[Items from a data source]
# # # # # # #
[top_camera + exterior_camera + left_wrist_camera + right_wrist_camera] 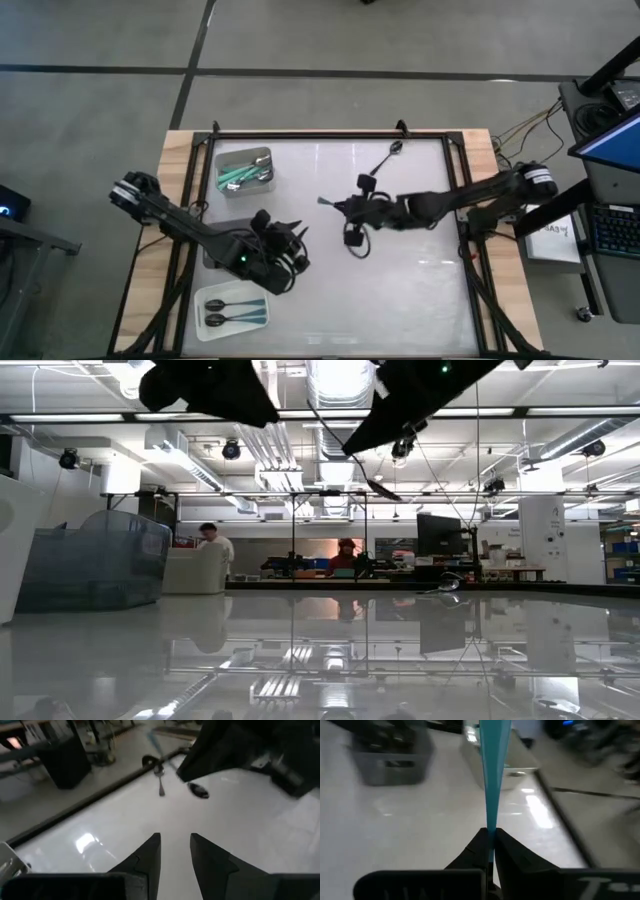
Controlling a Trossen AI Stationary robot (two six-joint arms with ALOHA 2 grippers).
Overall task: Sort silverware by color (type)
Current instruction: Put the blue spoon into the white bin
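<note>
1. Right gripper (491, 840): fingers pressed together on the handle of a teal spoon (494, 780), which runs straight out ahead of the jaws. In the high view this gripper (335, 205) sits over mid-table, pointed toward the left side, and only a short tip of the spoon shows past it.
2. Left gripper (175, 851): fingers apart, nothing between them. It hangs over the table's left half, near the grey tray (222, 252) that its arm largely hides.
3. Teal tray (266, 156): pale, far left part of the table, holding several teal-handled spoons (238, 176).
4. White tray (200, 315): near left corner, holding two black spoons (232, 312).
5. Loose spoon (392, 152): lies alone on the table by the far edge, well apart from all trays; it looks silver or dark, which one cannot be told.
6. Step in hand, as judged: carrying a teal spoon to join its kind.
7. Next move, as judged: bring the right gripper over the teal tray, lower it until the spoon clears the rim, then part the fingers. The spoon's length calls for aligning it with the tray's long side, and the route passes close to the left arm.
8. Remaining, as judged: the loose spoon by the far edge, unsorted.
</note>
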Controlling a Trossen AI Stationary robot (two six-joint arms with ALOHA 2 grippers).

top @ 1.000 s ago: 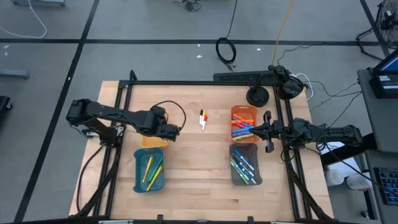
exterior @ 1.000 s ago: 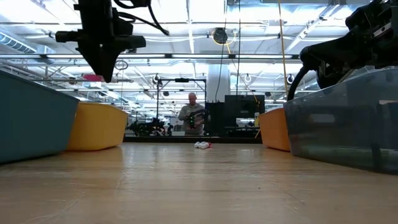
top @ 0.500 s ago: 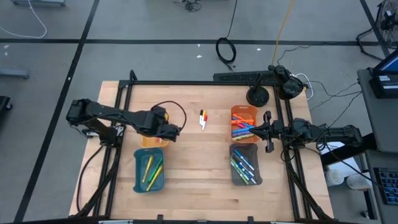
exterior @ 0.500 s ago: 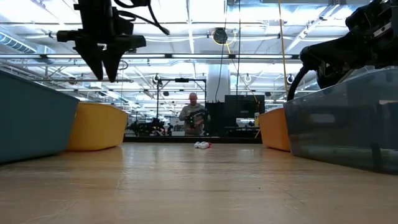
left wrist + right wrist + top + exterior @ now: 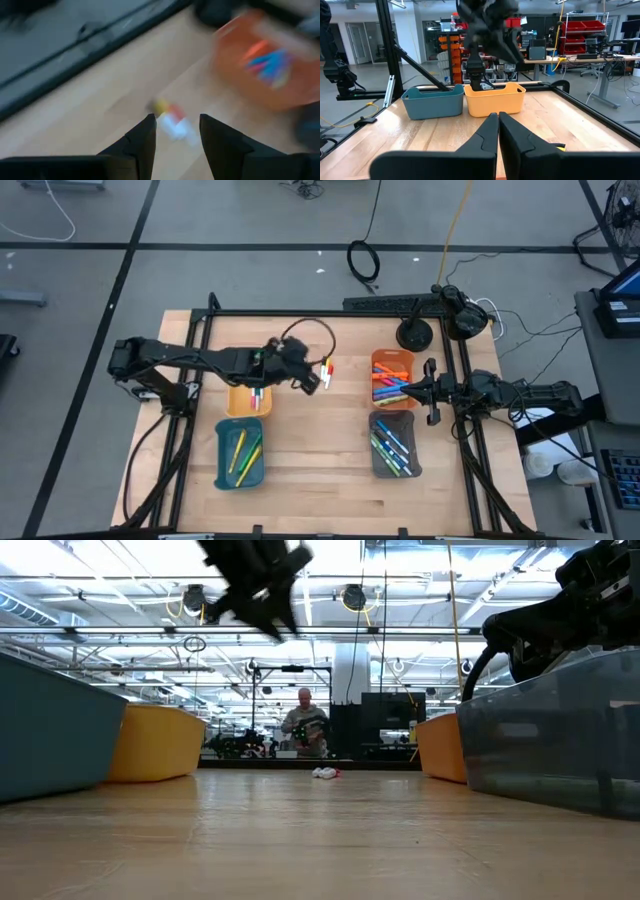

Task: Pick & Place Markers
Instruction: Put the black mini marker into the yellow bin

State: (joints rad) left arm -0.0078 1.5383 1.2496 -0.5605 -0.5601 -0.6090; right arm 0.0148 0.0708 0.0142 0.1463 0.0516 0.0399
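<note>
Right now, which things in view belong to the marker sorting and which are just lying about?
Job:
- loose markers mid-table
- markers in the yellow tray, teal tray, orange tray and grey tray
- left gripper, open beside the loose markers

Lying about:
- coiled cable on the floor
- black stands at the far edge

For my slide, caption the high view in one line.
Left gripper, open, reaches toward loose markers mid-table; right gripper, shut, waits beside the orange tray.

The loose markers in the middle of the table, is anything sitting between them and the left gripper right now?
Nothing visible does. The left gripper hangs open just beside the loose markers, with only bare table between them. The yellow tray lies behind the gripper, and the orange tray sits on the markers' far side.
</note>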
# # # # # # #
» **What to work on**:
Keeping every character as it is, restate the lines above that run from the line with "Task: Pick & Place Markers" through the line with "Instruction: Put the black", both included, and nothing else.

» **The answer**:
Task: Pick & Place Markers
Instruction: Put the black mini marker into the yellow bin

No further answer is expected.